Scotland politics

Police Scotland received 27 complaints over armed policy since May

Armed police
Image caption Police Scotland has yet to finalise its change in policy around the deployment of armed officers

Police Scotland has received 27 complaints from members of the public since May about its controversial armed policing policy, MSPs heard.

The force backed down from its policy of arming some officers for routine duties following a backlash last year.

Giving evidence at Holyrood, Assistant Chief Constable Bernie Higgins said armed officers were among the best trained in the force.

But he accepted police intelligence could sometimes get it wrong.

Assistant Chief Constable Higgins told Holyrood's justice sub-committee that during a recent incident in Edinburgh two armed officers were confronted with a man wielding a knife.

Officer stabbed

One was stabbed four times, he said, but the officers did not shoot the attacker because they feared it would put members of the public standing nearby at risk.

Assistant Chief Constable Higgins said in another instance armed officers had comforted an injured pensioner in the street and intervened to prevent street brawls developing further.

But he also confirmed that they had issued fixed penalties for public urination, drinking in the street and breach of the peace.

In October, following pressure from politicians and civic society, Police Scotland said specialist armed police officers in Scotland would in future only be deployed to firearms incidents or where there is a threat to life.

Earlier this month, in front of the same committee, Assistant Chief Constable Higgins said since October 2014 armed officers had "engaged with the public" on 1,644 occasions, including stopping drink-drivers and helping find missing people.

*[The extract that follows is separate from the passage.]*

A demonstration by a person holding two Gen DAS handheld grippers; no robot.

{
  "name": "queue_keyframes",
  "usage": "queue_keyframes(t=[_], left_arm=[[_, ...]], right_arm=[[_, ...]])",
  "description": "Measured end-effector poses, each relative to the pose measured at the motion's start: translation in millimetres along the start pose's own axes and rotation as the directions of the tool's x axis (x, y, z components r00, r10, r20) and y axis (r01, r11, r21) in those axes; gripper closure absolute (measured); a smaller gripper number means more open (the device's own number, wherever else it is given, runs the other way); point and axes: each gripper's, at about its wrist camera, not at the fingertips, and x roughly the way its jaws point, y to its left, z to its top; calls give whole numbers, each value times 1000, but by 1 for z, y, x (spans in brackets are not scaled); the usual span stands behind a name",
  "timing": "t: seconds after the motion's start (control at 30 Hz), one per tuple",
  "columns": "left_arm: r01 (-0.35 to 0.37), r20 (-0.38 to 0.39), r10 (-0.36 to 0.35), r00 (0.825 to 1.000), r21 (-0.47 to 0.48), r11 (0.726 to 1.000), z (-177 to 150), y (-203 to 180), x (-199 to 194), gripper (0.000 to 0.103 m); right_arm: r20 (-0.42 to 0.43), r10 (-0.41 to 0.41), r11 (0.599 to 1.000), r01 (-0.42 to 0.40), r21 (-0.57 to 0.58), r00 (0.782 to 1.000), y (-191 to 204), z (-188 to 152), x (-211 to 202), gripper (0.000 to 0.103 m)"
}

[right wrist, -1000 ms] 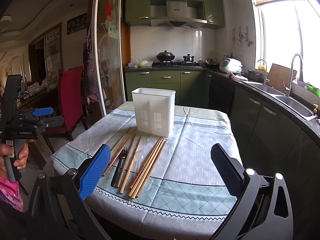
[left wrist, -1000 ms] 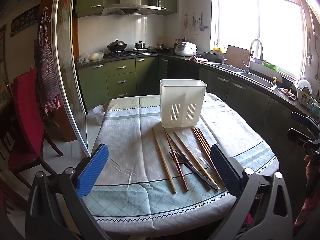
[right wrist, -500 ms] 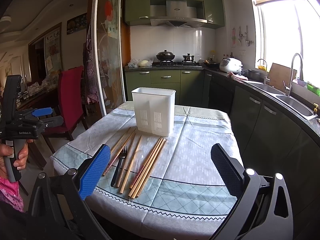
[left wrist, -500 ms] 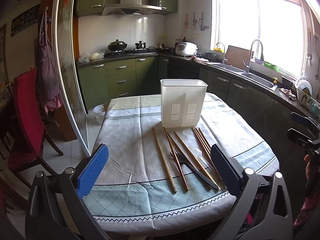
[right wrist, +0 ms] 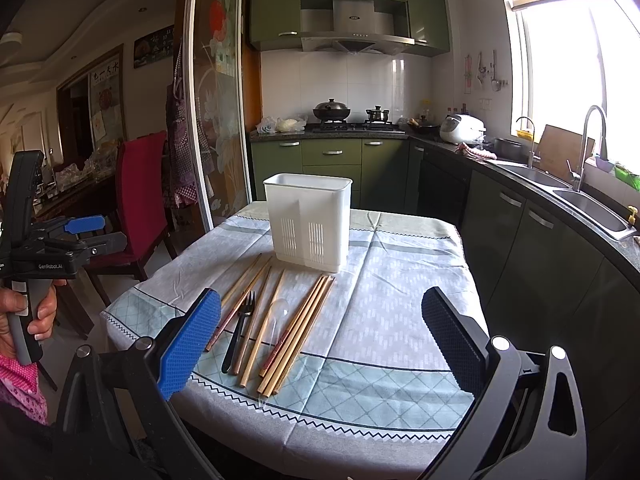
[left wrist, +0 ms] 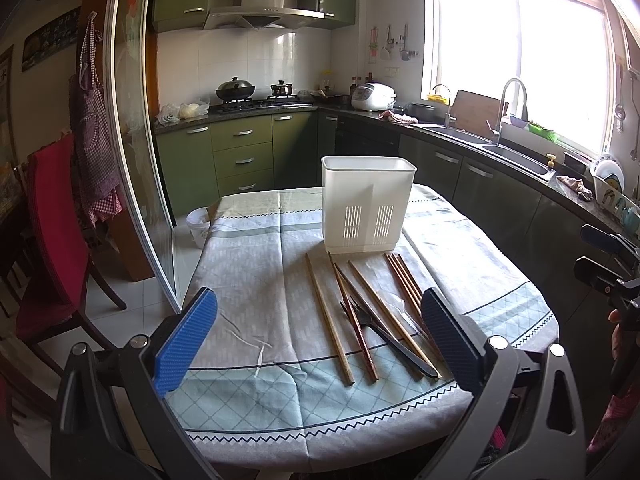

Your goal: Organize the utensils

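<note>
Wooden chopsticks (left wrist: 362, 312) before the white caddy (left wrist: 367, 204) look light, stiff; pinch mid-shaft. Both grippers' jaws gape, empty.

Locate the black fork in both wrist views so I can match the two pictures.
Left wrist: the black fork lies right of centre among the chopsticks, tines pointing away toward the holder.
Right wrist: the black fork lies left of centre, near the blue pad, tines also away.
Shared landmark: the white utensil holder standing behind the chopsticks.
</note>
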Motion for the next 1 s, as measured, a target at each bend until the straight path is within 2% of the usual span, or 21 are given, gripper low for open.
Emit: queue_keyframes(t=[0.57, 1.0], left_arm=[[1, -2, -1, 1000, 0, 1000, 1, 0, 1, 6], [0, -6, 0, 1000, -2, 1000, 1, -1, 1, 6]], right_arm=[[-4, -4, 1000, 4, 1, 1000, 0, 1, 0, 4], [-12, -3, 1000, 3, 6, 1000, -4, -11, 6, 4]])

He told MSPs then a review of the policy was currently being undertaken and was close to being finalised.

'Entirely appropriate'

During Thursday's session, Assistant Chief Constable Higgins also accepted criticism of police intelligence which led to a 91-year-old driver being ordered from his car at gunpoint by four armed officers.

Mr Higgins said: "Based on the information the firearms officers had that time, their actions were entirely appropriate.

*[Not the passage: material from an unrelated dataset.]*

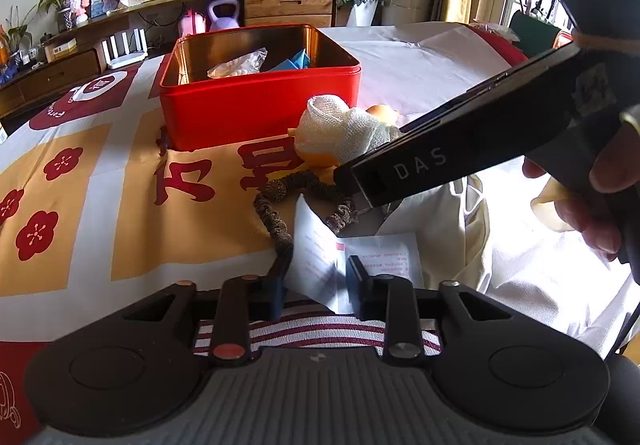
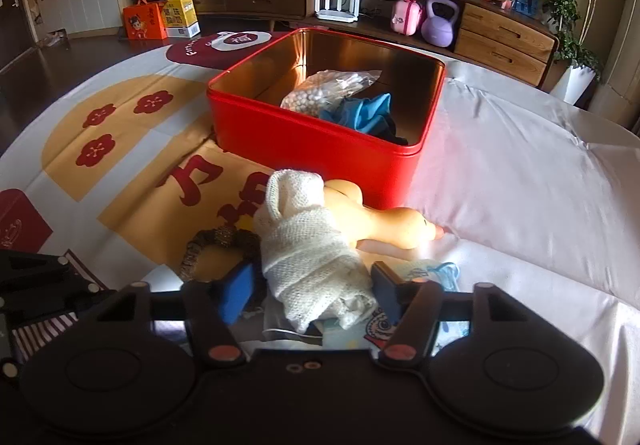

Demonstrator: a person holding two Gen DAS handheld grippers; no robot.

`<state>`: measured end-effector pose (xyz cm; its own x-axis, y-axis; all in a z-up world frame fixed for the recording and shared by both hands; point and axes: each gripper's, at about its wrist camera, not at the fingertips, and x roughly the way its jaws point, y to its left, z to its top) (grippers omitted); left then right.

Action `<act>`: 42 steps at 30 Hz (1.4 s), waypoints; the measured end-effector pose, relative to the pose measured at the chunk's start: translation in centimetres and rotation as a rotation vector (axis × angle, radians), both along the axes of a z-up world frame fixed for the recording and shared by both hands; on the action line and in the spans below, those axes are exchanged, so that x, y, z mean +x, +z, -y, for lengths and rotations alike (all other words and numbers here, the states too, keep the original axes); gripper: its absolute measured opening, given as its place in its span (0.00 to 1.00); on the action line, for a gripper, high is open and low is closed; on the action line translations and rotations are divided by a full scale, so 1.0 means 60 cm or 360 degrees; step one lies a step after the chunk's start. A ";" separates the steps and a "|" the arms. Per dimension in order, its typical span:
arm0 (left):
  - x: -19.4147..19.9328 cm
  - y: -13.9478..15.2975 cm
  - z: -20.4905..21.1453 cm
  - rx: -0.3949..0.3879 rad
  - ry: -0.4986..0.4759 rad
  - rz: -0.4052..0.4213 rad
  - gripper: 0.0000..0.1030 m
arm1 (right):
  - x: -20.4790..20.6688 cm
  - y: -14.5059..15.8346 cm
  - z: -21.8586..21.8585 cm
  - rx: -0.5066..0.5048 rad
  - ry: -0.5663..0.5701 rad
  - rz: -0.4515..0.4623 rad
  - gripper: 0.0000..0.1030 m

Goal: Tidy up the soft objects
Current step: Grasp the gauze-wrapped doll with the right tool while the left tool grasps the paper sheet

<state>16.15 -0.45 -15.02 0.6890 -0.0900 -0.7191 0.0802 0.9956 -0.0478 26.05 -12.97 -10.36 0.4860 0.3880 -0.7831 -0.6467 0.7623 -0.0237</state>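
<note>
Down at the table, the left gripper (image 1: pixel 316 287) is pinching a white paper sheet (image 1: pixel 320 257) between its two dark fingers, the sheet standing up in the narrow gap and a striped cloth (image 1: pixel 316 331) lying just beneath. Beside that sheet a brown scrunchie (image 1: pixel 276 201) is curling across the tablecloth (image 1: pixel 100 181), partly tucked under the paper. The right gripper (image 2: pixel 312 291) is straddling a roll of white gauze (image 2: pixel 308 245); its blue-padded fingers are sitting on either side of the roll, and whether they are actually pressing it I cannot tell. In the left camera's view the right tool is reaching in from the upper right, with a person's hand (image 1: pixel 600 197) wrapping around its handle. The gauze is lying over a yellow rubber duck (image 2: pixel 384 221), whose beak is pointing right toward the white sheet covering that side of the table. Under the right gripper some printed packets are showing, too hidden to identify. Just behind the duck and gauze, a red tin box (image 2: pixel 320 141) is standing open, already holding a clear bag of small beads (image 2: pixel 320 89) and a crumpled blue cloth (image 2: pixel 368 111). Farther back, a wooden sideboard (image 2: pixel 504 37) is running along the wall with a purple kettlebell (image 2: pixel 440 21) on it.
</note>
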 end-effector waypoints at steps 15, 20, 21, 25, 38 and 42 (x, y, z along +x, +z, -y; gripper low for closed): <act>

"There was criticism of Police Scotland in terms of the intelligence that was held, the information that was held, and how quickly or otherwise that was passed to firearms officers."

Some MSPs raised concerns about armed police seen shopping in supermarkets.

Police Scotland received more than 5,000 complaints since May in total, said Assistant Chief Constable Higgins, ranging from incivility to use of excessive force.